30 Days of D/s – When a D/s Relationship Ends

a closeup of a notebook that says you are enough

I’ve been in two other D/s relationships.

The first was solely online. I learned a lot from him and about myself. He released me because he saw I was falling for another person, someone who I was more likely to have an in-person relationship with.

Which I did. For five years. The dynamic faded before the relationship ended.

I haven’t experienced the ending of a vanilla relationship exactly, so I don’t have anything to compare the pain of a D/s relationship ending to. With power exchange, there’s so much trust and honesty that has to go into it in order for it to work. I feel that I didn’t have those things in my prior two relationships and it made it easier to let go of them. Having a dynamic fade before the relationship ended was rough because it caused me to think about what was wrong with me. Ultimately, we both wanted different things out of a relationship and compromising wasn’t going to work for either of us. I needed a full-time power dynamic and he wasn’t able to give that to me.

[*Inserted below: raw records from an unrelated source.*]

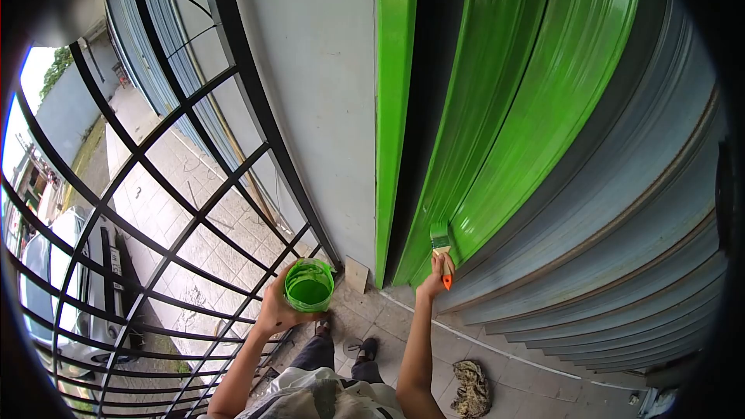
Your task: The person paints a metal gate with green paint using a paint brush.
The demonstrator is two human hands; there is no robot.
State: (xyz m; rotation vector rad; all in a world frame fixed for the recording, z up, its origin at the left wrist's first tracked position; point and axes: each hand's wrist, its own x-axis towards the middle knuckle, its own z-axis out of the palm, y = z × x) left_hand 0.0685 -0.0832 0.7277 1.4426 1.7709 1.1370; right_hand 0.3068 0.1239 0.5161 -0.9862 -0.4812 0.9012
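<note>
Shutter (pixel 590 186) of ribbed grey metal fills the right side of a head-down view, and its slats nearest the door edge are coated in wet, glossy green paint. Left of the shutter stands a green-painted upright post (pixel 394 109), then a plain pale wall (pixel 310 93). Further left of the shutter, a black metal gate (pixel 155 209) of curved crossing bars looks out on a paved yard and a parked silver car (pixel 54 279). Below the shutter lies a tiled floor (pixel 535 372), with a crumpled rag (pixel 470 388) on it close to the shutter's foot. The person's two feet in sandals show on the tiles between gate and shutter. The right hand (pixel 434 283) reaches forward with a straight arm and grips the orange handle of a paintbrush (pixel 441 244), whose green-loaded bristles touch the painted slats low on the shutter. The left hand (pixel 279 310) is held out to the left of the shutter, near the gate, fingers wrapped under and around a small round tub (pixel 309 285). The tub is open, upright and holds green paint, with green smears on its rim.
</note>
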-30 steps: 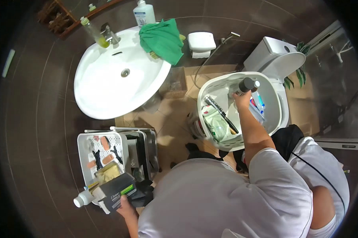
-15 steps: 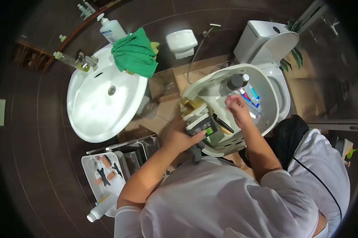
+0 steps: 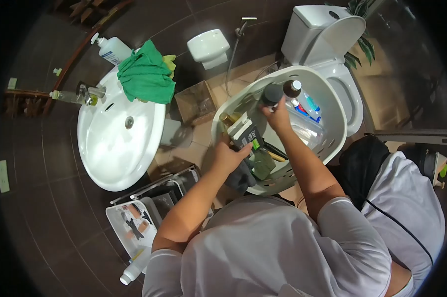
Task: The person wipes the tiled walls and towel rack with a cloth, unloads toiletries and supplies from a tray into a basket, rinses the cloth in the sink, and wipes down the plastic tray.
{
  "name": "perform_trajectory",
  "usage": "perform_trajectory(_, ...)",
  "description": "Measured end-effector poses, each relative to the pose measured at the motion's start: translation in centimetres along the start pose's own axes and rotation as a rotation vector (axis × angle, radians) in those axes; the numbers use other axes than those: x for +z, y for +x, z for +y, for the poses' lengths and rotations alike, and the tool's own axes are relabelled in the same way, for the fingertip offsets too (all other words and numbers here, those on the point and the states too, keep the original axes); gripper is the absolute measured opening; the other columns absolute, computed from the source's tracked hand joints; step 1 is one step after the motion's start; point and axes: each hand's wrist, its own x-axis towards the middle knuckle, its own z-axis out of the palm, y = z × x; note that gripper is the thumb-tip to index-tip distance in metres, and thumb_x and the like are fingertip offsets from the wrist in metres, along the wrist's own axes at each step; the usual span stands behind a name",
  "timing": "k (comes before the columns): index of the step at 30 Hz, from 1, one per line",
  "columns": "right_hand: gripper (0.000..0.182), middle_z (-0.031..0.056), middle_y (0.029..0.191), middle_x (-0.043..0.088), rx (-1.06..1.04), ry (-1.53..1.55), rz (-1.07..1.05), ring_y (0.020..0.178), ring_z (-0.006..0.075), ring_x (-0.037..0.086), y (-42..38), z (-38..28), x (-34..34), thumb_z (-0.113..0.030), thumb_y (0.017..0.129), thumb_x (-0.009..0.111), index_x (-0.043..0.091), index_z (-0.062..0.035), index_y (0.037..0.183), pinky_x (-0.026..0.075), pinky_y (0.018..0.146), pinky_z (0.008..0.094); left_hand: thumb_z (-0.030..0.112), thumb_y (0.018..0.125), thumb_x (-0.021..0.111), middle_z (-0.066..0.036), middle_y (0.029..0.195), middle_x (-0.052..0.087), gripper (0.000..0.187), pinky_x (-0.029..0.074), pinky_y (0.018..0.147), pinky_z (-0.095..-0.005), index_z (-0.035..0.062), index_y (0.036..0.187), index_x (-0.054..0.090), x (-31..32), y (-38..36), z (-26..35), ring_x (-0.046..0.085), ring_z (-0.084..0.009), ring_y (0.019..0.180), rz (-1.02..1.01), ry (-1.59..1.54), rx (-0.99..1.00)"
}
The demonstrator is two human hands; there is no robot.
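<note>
A bottle (image 3: pixel 292 89) flanks the basket's (image 3: pixel 335 121) upright jar (image 3: pixel 272 93), clasped by the right hand (image 3: pixel 278 119). The left hand (image 3: pixel 228 157) grips a box (image 3: pixel 246 135), pale end forward.

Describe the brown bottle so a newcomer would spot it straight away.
By the toilet is a big pale basket. Inside, the right hand is at a dark-lidded container; the brown bottle is just right of it in the picture. Its white cap sets it apart from that neighbour.
</note>
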Motion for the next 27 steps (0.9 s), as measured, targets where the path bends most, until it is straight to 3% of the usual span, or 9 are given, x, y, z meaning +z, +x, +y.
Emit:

When it comes to ending a dynamic, I know I took much of it as a self-worth issue and it took me time to separate the ending of the dynamic from what I perceived as a failure on my part. Sometimes relationships are only meant to last for so long and it’s not anything that the participating parties did or didn’t do. After my longer relationship ended, I got involved with my friends, got into the community more, and found support and myself through things I had skipped before for one reason or another.

I healed. And I’m in a wonderful deeper dynamic as a result of it.